What to work on: Both the line below containing "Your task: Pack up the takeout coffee" and the line containing "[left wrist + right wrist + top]", along with every line between them, should be repeated exactly; no other line belongs in the answer.

Extracted material:
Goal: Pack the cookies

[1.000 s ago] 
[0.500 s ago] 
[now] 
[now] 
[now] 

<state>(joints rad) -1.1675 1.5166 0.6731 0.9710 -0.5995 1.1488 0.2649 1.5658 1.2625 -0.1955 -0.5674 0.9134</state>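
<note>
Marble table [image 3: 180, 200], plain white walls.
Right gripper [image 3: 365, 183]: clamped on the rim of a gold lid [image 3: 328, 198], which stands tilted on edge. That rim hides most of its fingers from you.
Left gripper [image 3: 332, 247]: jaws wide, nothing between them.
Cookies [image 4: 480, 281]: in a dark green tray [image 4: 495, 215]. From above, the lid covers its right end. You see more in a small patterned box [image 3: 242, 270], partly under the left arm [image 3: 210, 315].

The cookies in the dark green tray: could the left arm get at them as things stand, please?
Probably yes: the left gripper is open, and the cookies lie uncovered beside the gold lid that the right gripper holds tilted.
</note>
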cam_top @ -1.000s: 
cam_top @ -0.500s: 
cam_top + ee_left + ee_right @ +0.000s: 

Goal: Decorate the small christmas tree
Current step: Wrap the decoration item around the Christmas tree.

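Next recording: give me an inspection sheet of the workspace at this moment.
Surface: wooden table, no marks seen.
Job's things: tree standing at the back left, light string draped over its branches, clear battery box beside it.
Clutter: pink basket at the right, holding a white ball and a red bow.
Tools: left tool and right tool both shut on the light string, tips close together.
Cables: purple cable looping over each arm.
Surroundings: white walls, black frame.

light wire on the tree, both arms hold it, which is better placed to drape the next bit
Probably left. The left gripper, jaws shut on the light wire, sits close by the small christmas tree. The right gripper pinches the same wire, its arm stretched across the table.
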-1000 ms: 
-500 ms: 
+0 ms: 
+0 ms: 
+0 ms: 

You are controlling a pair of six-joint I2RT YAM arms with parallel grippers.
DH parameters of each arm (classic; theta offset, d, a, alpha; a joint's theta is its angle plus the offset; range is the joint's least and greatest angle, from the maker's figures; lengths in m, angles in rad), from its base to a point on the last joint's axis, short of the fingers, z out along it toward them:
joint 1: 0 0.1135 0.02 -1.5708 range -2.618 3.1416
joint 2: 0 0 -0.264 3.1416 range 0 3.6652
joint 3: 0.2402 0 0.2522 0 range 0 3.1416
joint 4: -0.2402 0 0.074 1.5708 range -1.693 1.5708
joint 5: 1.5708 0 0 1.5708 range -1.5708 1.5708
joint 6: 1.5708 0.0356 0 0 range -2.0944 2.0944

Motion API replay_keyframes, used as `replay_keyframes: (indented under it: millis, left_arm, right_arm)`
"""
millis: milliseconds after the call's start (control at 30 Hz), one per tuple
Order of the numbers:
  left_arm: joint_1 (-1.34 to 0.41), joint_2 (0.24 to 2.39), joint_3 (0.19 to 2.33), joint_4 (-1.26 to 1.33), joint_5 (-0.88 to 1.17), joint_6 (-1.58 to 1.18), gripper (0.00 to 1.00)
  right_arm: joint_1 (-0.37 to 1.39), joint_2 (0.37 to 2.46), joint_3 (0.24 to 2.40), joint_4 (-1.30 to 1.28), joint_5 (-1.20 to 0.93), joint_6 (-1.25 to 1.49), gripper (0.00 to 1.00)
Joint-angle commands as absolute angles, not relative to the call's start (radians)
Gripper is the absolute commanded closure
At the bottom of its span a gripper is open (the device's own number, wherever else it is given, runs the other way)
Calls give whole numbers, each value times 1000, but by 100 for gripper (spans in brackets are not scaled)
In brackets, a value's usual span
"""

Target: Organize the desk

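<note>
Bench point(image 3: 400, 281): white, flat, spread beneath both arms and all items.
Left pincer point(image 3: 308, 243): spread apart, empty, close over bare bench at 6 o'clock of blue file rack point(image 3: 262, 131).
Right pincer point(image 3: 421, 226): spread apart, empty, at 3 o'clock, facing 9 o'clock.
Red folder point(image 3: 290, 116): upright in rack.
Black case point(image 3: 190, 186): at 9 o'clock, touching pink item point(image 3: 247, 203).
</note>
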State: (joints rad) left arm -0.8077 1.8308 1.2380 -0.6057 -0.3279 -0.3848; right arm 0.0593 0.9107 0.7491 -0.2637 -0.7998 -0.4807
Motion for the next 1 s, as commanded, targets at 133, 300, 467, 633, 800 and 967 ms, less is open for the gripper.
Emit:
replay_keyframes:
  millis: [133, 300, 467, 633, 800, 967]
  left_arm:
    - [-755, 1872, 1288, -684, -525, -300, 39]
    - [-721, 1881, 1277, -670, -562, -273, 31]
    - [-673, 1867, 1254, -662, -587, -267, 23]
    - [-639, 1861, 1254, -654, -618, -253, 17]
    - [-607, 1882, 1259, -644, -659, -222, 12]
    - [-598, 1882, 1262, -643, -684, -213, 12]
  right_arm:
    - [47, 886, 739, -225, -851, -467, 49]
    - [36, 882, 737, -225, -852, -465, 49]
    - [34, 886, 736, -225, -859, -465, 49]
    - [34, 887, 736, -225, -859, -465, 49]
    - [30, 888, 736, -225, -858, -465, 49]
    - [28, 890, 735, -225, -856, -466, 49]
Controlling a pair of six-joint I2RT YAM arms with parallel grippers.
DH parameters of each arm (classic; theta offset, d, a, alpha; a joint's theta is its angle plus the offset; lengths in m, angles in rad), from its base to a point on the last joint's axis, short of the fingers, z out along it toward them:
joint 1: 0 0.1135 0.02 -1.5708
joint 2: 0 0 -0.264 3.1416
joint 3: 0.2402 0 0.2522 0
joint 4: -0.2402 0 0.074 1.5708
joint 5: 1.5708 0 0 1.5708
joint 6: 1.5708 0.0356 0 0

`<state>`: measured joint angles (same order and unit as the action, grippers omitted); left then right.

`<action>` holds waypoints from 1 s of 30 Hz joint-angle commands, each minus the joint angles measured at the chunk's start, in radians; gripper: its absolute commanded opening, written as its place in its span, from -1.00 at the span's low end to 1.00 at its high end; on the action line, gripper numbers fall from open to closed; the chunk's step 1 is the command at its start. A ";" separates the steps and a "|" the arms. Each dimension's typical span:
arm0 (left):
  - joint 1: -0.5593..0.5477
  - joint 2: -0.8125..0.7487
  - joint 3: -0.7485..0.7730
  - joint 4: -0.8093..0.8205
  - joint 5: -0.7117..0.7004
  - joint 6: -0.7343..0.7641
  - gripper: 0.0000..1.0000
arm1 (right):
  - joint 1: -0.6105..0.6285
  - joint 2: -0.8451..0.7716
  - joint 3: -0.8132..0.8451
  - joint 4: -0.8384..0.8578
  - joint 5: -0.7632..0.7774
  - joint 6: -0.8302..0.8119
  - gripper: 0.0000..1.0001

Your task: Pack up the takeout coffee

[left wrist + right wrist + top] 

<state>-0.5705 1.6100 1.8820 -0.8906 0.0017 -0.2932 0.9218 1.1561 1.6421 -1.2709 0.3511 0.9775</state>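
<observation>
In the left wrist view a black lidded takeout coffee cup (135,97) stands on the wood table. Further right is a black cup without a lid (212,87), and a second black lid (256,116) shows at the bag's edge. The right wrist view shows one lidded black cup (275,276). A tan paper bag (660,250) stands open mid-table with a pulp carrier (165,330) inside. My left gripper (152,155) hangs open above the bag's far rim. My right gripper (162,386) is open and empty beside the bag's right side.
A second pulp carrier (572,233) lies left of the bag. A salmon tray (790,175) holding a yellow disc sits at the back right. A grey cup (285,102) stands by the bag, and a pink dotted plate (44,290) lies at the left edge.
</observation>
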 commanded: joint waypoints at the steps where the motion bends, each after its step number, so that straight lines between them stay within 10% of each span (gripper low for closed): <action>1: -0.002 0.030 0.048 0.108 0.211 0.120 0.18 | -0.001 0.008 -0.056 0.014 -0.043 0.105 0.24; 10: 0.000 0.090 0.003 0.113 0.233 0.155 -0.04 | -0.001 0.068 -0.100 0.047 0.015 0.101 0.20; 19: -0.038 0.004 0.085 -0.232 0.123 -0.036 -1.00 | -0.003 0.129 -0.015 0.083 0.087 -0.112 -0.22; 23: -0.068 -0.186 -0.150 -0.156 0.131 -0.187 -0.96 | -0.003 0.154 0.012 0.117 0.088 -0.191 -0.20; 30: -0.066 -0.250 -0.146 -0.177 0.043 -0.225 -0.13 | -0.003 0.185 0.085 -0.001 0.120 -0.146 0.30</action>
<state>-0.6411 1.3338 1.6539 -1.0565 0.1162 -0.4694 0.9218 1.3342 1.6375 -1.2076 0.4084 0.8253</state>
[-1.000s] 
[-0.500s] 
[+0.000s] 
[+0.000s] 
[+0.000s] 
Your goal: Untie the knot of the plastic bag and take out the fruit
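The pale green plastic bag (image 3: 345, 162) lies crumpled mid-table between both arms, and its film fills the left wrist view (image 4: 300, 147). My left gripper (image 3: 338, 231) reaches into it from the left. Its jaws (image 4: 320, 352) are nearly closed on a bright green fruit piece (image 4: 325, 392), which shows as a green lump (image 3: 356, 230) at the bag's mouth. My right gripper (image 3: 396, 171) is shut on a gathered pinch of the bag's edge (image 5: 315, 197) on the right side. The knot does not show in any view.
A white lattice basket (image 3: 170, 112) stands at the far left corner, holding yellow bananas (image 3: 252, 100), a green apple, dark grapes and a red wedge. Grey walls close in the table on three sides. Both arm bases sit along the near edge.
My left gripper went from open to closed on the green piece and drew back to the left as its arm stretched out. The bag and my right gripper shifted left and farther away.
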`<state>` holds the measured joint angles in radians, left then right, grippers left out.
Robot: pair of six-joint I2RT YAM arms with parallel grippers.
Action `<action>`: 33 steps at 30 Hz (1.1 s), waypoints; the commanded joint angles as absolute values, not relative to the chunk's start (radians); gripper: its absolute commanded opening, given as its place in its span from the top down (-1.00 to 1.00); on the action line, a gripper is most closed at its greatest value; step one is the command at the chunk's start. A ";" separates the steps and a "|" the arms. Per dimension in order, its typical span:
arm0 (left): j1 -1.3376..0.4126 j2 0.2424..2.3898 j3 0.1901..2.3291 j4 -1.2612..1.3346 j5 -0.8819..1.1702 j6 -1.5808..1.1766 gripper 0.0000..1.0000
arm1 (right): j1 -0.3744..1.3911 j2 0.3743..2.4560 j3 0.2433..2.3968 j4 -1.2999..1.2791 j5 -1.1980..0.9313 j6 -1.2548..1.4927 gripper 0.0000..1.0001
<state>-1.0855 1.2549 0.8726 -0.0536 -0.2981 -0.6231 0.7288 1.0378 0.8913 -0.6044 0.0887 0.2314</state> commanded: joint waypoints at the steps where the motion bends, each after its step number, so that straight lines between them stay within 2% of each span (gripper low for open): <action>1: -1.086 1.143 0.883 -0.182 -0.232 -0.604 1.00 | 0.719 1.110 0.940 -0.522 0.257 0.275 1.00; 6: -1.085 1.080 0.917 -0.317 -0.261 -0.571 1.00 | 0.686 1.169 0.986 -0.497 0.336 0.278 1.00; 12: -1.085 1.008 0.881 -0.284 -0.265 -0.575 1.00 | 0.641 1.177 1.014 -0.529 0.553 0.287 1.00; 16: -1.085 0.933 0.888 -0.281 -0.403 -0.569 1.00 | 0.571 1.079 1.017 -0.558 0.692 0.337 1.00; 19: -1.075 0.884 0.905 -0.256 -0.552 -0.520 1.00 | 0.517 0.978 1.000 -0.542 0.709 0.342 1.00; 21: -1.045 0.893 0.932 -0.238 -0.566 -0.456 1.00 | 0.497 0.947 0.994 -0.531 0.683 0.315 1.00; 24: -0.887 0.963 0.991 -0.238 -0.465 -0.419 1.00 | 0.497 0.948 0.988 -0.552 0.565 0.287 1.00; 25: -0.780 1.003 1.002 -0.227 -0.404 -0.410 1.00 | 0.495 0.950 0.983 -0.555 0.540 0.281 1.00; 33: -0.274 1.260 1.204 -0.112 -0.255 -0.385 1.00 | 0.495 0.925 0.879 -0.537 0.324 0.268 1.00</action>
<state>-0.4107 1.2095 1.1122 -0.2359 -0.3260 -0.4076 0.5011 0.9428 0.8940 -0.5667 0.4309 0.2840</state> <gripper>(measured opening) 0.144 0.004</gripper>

Exercise result:
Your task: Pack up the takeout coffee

[left wrist + right wrist + top] 

Nothing else is required to complete the exercise.